- [ACTION ITEM] Set down the data below without change, skipping the pictures it holds.

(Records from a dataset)
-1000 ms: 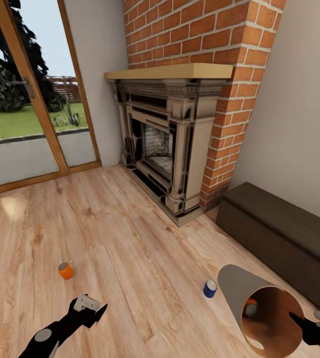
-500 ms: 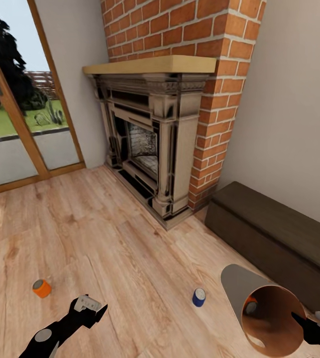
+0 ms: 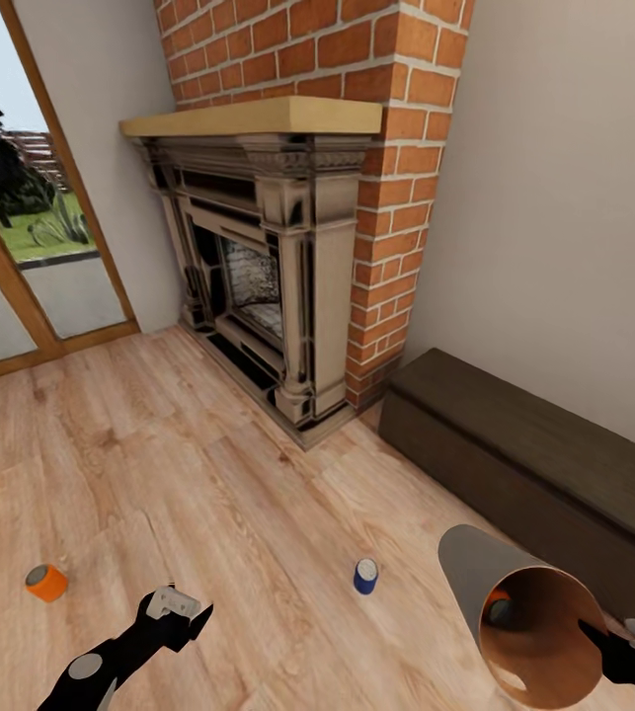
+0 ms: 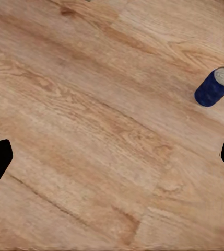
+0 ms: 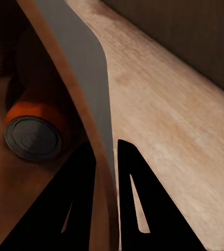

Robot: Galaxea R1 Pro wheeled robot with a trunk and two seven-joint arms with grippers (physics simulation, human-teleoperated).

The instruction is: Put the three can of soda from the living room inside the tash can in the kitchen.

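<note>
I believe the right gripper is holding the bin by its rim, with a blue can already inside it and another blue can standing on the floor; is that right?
Not quite: the can inside the bin is orange, not blue, as the right wrist view shows. The rest holds: the right gripper clamps the bin's rim, and a blue can stands on the wood floor.

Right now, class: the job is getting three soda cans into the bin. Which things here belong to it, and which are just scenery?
Belongs to the job:
orange can on the floor
blue can on the floor
orange can inside the bin
bin, its rim pinched in the right gripper
left gripper, jaws open

Just scenery:
fireplace
dark bench
glass door
</note>
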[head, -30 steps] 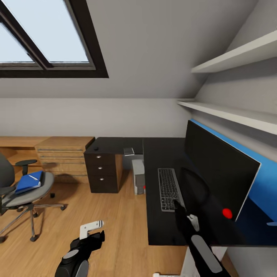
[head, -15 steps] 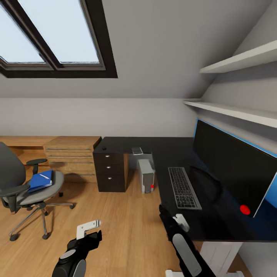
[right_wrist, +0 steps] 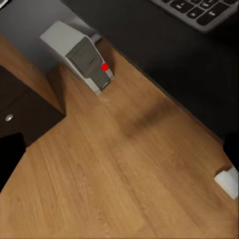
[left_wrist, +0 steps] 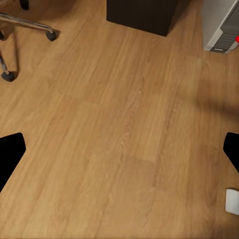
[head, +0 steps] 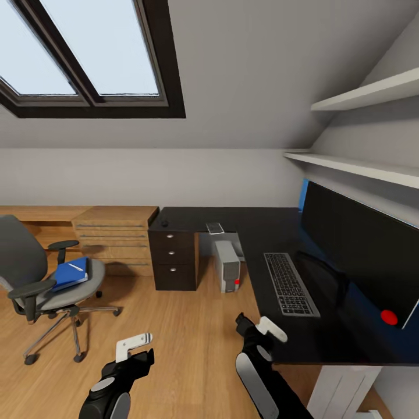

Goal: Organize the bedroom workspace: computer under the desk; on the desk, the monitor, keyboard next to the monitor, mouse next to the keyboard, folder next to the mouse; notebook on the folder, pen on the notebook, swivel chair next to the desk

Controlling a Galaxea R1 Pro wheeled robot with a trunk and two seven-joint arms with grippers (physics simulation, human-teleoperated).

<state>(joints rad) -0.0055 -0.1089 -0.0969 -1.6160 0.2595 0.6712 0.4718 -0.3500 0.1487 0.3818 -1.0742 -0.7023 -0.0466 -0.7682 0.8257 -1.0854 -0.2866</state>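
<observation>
- Table (head: 262,224): black L-shaped top at right, drawer unit (head: 173,260) under its far-left end.
- Monitor (head: 361,256) stands on the table along the right side, red dot at its near lower corner.
- Keyboard (head: 290,283) lies flat on the table, just left of the monitor, long side running near to far.
- Mouse (head: 164,222): small dark oval on the table's far-left corner, above the drawers, well apart from the keyboard.
- Computer (head: 227,266) upright on the floor (head: 174,326) under the table, right of the drawer unit.
- Chair (head: 43,279) at left on the floor, well apart from the table.
- Folder (head: 71,273) lies on the chair seat; pen (head: 75,267) rests on top of it. Notebook not distinguishable.
- Wood cabinet (head: 113,233) against the far wall, between chair and drawers.
- Left hand (head: 132,349): over bare floor, near left; fingers spread, grasping nothing.
- Right hand (head: 259,329): at the table's near-left edge; fingers apart, grasping nothing.
</observation>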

- [ANSWER TO THIS TASK]
-1000 ms: 
-500 ms: 
+0 ms: 
+0 ms: 
+0 ms: 

Robot: Galaxea R1 Pro wheeled robot with a trunk and two seven-joint arms with grippers (physics simulation, human-teleoperated).

The instruction is: Put the three can of soda from the living room inside the tash can in the kitchen.

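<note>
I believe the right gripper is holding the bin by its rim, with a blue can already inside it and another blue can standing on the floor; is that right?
Not quite: the can inside the bin is orange, not blue, as the right wrist view shows. The rest holds: the right gripper clamps the bin's rim, and a blue can stands on the wood floor.

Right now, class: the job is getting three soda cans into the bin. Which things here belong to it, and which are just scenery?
Belongs to the job:
orange can on the floor
blue can on the floor
orange can inside the bin
bin, its rim pinched in the right gripper
left gripper, jaws open

Just scenery:
fireplace
dark bench
glass door
</note>
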[head, -30 steps] 
[head, -15 steps] 
[right_wrist, +0 steps] 
[left_wrist, +0 steps] 
[head, +0 steps] 

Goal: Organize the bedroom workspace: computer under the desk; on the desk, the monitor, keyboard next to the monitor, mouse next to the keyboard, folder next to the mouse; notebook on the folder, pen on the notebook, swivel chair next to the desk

Controlling a Galaxea R1 Pro wheeled robot with a trunk and two seven-joint arms with grippers (physics simulation, human-teleoperated).

<state>(joints rad) -0.0055 -0.1089 -0.0969 -1.6160 0.2595 0.6712 0.4718 -0.3500 0.1487 0.3818 -1.0742 -0.7023 -0.0466 -0.7682 0.8257 -1.0854 -0.2866</state>
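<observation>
- Table (head: 262,224): black L-shaped top at right, drawer unit (head: 173,260) under its far-left end.
- Monitor (head: 361,256) stands on the table along the right side, red dot at its near lower corner.
- Keyboard (head: 290,283) lies flat on the table, just left of the monitor, long side running near to far.
- Mouse (head: 164,222): small dark oval on the table's far-left corner, above the drawers, well apart from the keyboard.
- Computer (head: 227,266) upright on the floor (head: 174,326) under the table, right of the drawer unit.
- Chair (head: 43,279) at left on the floor, well apart from the table.
- Folder (head: 71,273) lies on the chair seat; pen (head: 75,267) rests on top of it. Notebook not distinguishable.
- Wood cabinet (head: 113,233) against the far wall, between chair and drawers.
- Left hand (head: 132,349): over bare floor, near left; fingers spread, grasping nothing.
- Right hand (head: 259,329): at the table's near-left edge; fingers apart, grasping nothing.
</observation>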

No further answer is expected.